Entre demander le vrai frontalement, comme le font les policiers, et attendre que la parole tombe des lèvres de l’enfant d’un côté et exiger le secret, voire menacer de tuer ses parents si l’enfant ose dévoiler ce qu’il subit de l’autre côté, celui du violeur, mon sentiment est que les adultes arrivent toujours trop tard. Il est important d’être plus réactif. Une telle réactivité exigera que toute la société s’unisse pour protéger l’enfant et protéger celles et ceux qui ont comme métier de dévoiler la jouissance pédophile. Notre société est loin du compte.
Le pervers se met dans la position d’enfant pour justifier la jouissance qu’il tire de manipuler les pulsions de l’enfant car ce dernier est aussi confronté à des pulsions qu’il méconnaît. Quand la petite fille s’exhibe devant un homme (père, beau-père, frère aîné, grand père, oncle, voisin), elle n’attend pas que ce dernier interprète son jeu comme une demande de génitalité mais comme une expression corporelle de ses pulsions sexuelles. Si l’homme est un adulte, il apaisera le Moi de la petite fille en refusant ce jeu et en lui indiquant que cela viendra pour elle le moment venu et avec quelqu’un de son âge ; s’il est un majeur, il jouera le jeu pulsionnel avec l’intention d’accomplir ses propres pulsions d’emprise, sexuelle et agressive sur le corps du mineur. Ici le sexe du majeur compte peu : des femmes et surtout des hommes (96 %) peuvent vouloir jouir, par pulsion d’emprise, de destruction ou sexuelle du corps d’un garçon ou d’une fille.
C’est grâce à la psychanalyse, avec le docteur Françoise Dolto en France, celle-là même dont les méchants aujourd’hui accablent la mémoire sans gêne, que des médecins, services sociaux et policiers ont été éveillés à l’expression du corps, aux dessins et à la parole des enfants souffrant de la brutalité sexuelle des majeurs. Il faut prendre en compte que « 80 % des cas » de violences sexuelles dans l’enfance se déroulent dans la sphère familiale.

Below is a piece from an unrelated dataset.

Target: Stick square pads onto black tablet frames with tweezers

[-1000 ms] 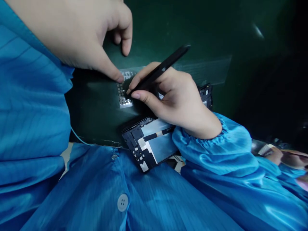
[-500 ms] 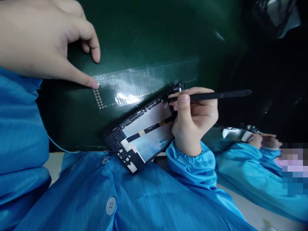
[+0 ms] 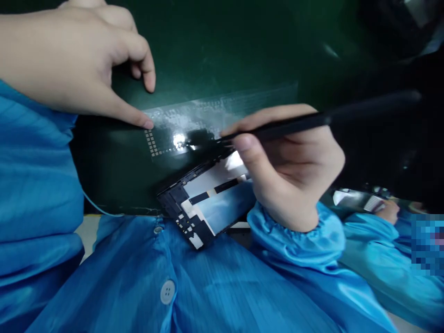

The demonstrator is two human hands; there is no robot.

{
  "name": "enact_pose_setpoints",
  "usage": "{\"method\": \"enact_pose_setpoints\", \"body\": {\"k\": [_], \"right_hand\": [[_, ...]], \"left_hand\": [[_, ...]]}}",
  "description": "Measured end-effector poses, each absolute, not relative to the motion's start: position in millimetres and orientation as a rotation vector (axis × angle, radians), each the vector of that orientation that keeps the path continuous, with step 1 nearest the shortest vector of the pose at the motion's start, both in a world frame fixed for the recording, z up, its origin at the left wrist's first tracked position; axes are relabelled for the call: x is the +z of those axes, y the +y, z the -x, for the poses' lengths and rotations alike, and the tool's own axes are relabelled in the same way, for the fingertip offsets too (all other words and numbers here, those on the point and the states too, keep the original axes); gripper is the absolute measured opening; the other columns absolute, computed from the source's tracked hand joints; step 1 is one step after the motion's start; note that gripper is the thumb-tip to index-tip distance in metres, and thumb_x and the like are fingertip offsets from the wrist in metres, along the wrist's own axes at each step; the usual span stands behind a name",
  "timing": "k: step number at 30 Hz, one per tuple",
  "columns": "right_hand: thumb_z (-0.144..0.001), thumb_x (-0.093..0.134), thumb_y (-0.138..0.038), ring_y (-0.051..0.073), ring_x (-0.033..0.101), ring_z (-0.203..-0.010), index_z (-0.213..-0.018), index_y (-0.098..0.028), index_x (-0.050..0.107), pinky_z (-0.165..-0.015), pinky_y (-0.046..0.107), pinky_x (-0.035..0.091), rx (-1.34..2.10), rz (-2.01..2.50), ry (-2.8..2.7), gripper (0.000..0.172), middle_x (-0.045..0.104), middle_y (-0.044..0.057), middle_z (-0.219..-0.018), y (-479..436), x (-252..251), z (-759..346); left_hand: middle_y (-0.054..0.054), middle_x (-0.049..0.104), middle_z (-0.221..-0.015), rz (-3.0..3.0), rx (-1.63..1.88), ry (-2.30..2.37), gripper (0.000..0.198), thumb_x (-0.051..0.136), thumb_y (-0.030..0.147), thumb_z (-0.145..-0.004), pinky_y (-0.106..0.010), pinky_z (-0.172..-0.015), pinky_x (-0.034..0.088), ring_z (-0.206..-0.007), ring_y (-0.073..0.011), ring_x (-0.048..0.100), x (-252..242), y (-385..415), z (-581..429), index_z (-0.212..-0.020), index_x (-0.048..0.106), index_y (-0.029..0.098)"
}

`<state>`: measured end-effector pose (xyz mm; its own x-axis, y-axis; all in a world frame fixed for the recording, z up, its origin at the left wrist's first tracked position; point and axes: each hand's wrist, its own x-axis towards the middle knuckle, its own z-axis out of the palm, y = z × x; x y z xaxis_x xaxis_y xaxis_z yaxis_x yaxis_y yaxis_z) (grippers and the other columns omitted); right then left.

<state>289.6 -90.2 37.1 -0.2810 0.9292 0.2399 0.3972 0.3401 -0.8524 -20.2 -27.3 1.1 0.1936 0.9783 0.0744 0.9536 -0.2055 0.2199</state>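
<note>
My left hand (image 3: 93, 60) is open, its fingers apart and bent. Its thumb rests on the left end of a clear plastic sheet (image 3: 204, 111), just above rows of small grey squares (image 3: 151, 142) stuck to it. In my right hand (image 3: 294, 162) is a pair of black tweezers (image 3: 294, 126), gripped between thumb and fingers with the tips pointing left over the sheet. Below it a phone's inner frame (image 3: 222, 208) lies tilted at the table edge, against my blue smock. My right hand hides the frame's right end. Whether the tweezer tips hold anything I cannot make out.
All this lies on a dark green table mat (image 3: 222, 51). To the right, a co-worker's hand (image 3: 388, 211) is beside another sheet (image 3: 350, 198), with a blue sleeve (image 3: 374, 245) close to mine. A thin blue cord (image 3: 100, 209) runs from my left sleeve.
My right hand with the tweezers has risen off the phone frame and moved towards the sheet, nearer the camera. My left thumb stays on the sheet. The whole view has shifted slightly.
</note>
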Motion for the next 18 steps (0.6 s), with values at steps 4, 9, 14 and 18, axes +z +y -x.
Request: {"method": "enact_pose_setpoints", "body": {"k": [4,9,14,18], "right_hand": [[-0.102,0.079,-0.03,0.02,0.082,-0.102,-0.109,-0.025,0.076,-0.092,0.036,0.069,1.183,0.933,-2.218,0.008,0.084,0.0,-0.107,-58.6,29.8,-261.2],[-0.105,0.075,-0.027,0.02,0.082,-0.105,-0.115,-0.023,0.075,-0.094,0.034,0.068,1.238,0.888,-2.279,0.011,0.085,0.001,-0.112,-50.0,15.0,-252.0],[-0.103,0.077,-0.027,0.021,0.08,-0.104,-0.109,-0.026,0.076,-0.098,0.034,0.065,1.308,0.993,-2.231,0.006,0.084,0.001,-0.111,-55.6,19.9,-249.5],[-0.098,0.083,-0.027,0.018,0.078,-0.096,-0.1,-0.023,0.078,-0.092,0.03,0.065,1.636,1.041,-1.957,0.007,0.083,0.001,-0.103,-48.7,25.6,-246.6]], "left_hand": [[-0.006,0.058,-0.138,-2.32,0.137,1.759,0.123,-0.018,0.065,-0.077,-0.076,-0.106,0.033,-0.158,-0.0514,0.04,12.5,-27.9,10.7,-0.128,0.069,-0.006],[0.001,0.056,-0.118,-2.406,-0.107,1.378,0.131,-0.005,0.088,-0.062,-0.064,-0.104,0.038,-0.145,-0.0381,0.06,16.0,5.7,1.4,-0.124,0.075,0.004],[0.002,0.052,-0.117,-2.419,-0.042,1.392,0.132,-0.013,0.083,-0.064,-0.064,-0.103,0.034,-0.139,-0.0315,0.062,13.9,0.4,1.0,-0.128,0.071,0.005],[0.0,0.055,-0.113,-2.411,0.061,1.4,0.133,0.004,0.1,-0.061,-0.068,-0.11,0.037,-0.142,-0.0398,0.062,12.3,-2.9,6.1,-0.122,0.076,0.006]]}}
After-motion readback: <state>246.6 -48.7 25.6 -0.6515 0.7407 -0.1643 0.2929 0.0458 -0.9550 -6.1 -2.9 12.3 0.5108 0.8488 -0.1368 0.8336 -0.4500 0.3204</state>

Pour dégager toute contamination du discours de l’enfant, les policiers utilisent le test du mensonge : ils demandent au petit « “comment s’appelle mon chat ?” ou si leur pantalon est jaune alors qu’il est bleu. Il s’agit de mesurer le niveau d’induction de la victime, s’il répond que le chat s’appelle “Polo” ou que le pantalon est jaune, au lieu de dire “je ne sais pas” pour le nom du chat, ou bleu pour le pantalon, cela montre que l’enfant est “induit”, c’est-à-dire qu’il fait primer la parole de l’adulte sur la vérité. L’enjeu c’est d’avoir accès à une parole de victime la moins contaminée possible par d’autres récits. »
La responsabilité de l’adulte est de protéger l’enfant et non de l’offrir comme proie. Une telle démarche devient difficile quand, dans tous les secteurs de la société, c’est le discours sociétal qui prévaut.